----- Source data

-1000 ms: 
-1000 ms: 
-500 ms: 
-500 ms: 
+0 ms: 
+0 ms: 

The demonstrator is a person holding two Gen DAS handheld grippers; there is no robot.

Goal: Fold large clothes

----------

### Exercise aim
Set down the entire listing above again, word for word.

### Solution to this exercise
-1000 ms: 
-1000 ms: 
-500 ms: 
-500 ms: 
+0 ms: 
+0 ms: 

The demonstrator is a person holding two Gen DAS handheld grippers; there is no robot.

Goal: Fold large clothes

The output returned above is complete.